All of these points, Barrows said, are vital to making sure students of color become more satisfied with their school, and that the school becomes more diverse in the future.

“We need to start impacting this campus on a broader scale,” Barrows said. “What we’re trying to do is service [students of color] in all the different ways that throughout the year have been identified as services that are needed.”

The budget request can be broken down even further: MCSC wants $563,200 for hiring, $63,673 in office supplies for their off-campus office, $85,249 for new computer equipment, $11,000 for advertisements, $9,960 for equipment rental, $40,215 for travel, $43,000 for photocopying/printing fees, $22,000 for postage, $79,500 for programming, $69,188 for office space rental, $12,000 for telephones and $16,620 for miscellaneous items.

The budget request is a 756 percent increase from last year’s budget.

“We’re trying to put together an honest request … to allow us to have an impact on this campus,” Barrows said. “There are a lot of one-time purchases in our request.”

Barrows and other MCSC representatives will appear before SSFC tonight to present their budget and answer questions from SSFC members.

SSFC member Scott Spector said he supports the MCSC budget.

“The university only provides you with three credits out of 120 that provide diversity education,” Spector said. “I think that’s too little.
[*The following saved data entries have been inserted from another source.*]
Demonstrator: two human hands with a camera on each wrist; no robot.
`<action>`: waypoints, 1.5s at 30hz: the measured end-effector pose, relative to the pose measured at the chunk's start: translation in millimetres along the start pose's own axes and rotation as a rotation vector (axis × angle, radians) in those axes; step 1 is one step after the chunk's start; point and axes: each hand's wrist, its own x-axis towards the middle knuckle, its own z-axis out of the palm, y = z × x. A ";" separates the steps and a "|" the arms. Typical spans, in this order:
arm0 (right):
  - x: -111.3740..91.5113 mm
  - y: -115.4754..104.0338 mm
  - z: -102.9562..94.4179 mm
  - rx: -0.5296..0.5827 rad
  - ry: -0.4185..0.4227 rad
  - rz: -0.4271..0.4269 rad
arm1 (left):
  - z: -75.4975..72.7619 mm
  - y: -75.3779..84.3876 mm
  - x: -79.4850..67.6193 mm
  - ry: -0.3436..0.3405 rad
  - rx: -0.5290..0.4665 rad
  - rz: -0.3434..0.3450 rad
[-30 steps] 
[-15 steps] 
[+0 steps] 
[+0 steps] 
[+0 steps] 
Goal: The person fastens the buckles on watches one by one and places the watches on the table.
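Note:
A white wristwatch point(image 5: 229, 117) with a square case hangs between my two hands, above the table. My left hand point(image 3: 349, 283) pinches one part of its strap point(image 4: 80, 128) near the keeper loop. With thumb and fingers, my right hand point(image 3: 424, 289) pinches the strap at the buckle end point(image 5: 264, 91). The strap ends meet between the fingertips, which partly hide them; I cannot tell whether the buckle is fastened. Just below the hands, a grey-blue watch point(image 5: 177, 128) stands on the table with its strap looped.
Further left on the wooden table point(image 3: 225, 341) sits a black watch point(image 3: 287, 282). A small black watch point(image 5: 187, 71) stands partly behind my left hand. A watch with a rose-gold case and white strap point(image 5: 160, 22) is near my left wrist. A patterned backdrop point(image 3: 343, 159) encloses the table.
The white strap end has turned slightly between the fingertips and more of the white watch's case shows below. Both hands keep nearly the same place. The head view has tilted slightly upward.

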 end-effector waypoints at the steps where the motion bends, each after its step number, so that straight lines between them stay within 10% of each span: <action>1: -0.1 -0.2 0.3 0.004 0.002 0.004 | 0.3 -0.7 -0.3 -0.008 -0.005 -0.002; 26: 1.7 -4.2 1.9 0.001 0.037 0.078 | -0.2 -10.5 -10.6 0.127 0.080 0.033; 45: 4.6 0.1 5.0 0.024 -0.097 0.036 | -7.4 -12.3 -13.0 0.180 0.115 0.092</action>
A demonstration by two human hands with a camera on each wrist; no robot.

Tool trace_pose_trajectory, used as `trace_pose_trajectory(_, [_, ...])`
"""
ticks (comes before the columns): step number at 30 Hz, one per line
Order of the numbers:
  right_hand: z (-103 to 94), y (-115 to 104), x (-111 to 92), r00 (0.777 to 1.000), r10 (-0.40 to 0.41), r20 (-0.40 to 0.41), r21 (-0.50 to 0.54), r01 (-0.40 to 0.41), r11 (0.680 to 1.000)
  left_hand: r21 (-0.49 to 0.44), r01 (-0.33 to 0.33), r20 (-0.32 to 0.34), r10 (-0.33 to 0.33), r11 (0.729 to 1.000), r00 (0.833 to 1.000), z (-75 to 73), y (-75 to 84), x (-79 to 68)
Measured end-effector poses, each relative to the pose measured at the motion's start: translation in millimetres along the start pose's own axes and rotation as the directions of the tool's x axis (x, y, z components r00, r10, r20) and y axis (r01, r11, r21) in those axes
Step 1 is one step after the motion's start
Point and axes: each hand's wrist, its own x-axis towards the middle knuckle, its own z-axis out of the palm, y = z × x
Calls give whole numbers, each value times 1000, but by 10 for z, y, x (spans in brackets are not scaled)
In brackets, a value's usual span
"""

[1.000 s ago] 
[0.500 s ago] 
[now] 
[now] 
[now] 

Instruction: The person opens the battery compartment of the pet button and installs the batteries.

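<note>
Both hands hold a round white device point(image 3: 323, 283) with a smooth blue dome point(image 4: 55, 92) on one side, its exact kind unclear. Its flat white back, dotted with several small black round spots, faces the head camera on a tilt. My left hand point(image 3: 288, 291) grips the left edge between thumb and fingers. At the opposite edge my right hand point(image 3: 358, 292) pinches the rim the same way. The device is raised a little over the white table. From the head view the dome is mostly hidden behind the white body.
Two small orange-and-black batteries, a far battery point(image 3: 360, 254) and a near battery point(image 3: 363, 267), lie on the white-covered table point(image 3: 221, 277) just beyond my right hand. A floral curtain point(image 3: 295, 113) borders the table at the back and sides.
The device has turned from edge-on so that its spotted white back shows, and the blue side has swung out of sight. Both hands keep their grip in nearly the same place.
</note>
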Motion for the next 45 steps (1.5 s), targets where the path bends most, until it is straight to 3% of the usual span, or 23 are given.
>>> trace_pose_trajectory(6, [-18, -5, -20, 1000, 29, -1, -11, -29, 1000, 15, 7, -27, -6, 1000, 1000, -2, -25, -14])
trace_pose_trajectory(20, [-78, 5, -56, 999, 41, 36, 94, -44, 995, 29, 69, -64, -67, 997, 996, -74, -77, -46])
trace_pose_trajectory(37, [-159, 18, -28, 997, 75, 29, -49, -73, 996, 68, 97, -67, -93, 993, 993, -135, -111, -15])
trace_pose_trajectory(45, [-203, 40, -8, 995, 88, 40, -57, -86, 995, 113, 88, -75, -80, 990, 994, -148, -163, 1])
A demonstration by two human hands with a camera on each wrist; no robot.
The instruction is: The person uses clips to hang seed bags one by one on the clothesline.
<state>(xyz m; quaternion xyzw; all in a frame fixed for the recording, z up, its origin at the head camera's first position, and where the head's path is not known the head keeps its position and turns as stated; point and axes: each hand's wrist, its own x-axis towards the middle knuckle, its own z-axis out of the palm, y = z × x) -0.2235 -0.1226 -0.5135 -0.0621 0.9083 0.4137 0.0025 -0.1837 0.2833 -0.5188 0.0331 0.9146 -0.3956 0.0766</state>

I think students should pay about five dollars a semester for diversity on this campus as long as it reaches out to all students on campus.”

Spector said while the budget was massive, it is a unique opportunity to kick-start accountability measures for diversity on the UW campus.

“For them to want to tackle it is an amazing thing,” Spector said. “They’re saying they want to address each of these individual budgets, which has never been done.”

But not all SSFC members are expected to be supportive. There are a number of financially conservative members on the committee, and even many liberals are intimidated by MSCS’s request.

“I really don’t think it will pass at all in its current form,” said SSFC member Brad Ladwig. “There are a lot of things in there that are budgeted way too high.”

Ladwig’s concern was mainly in office and computer equipment, and in MCSC’s desire to move off campus.

“How many students are they going to be able to reach out to if they remove themselves from campus?” Ladwig asked. “Granted, they have a great service, but they’ve just budgeted poorly.”

Barrows said MCSC did not go overboard in its request.

“We’re cautious to the fact that it’s a lot of money, and we’re trying to be flexible with them,” he said. “But it’s a serious request for a serious service. It’s not a joke.”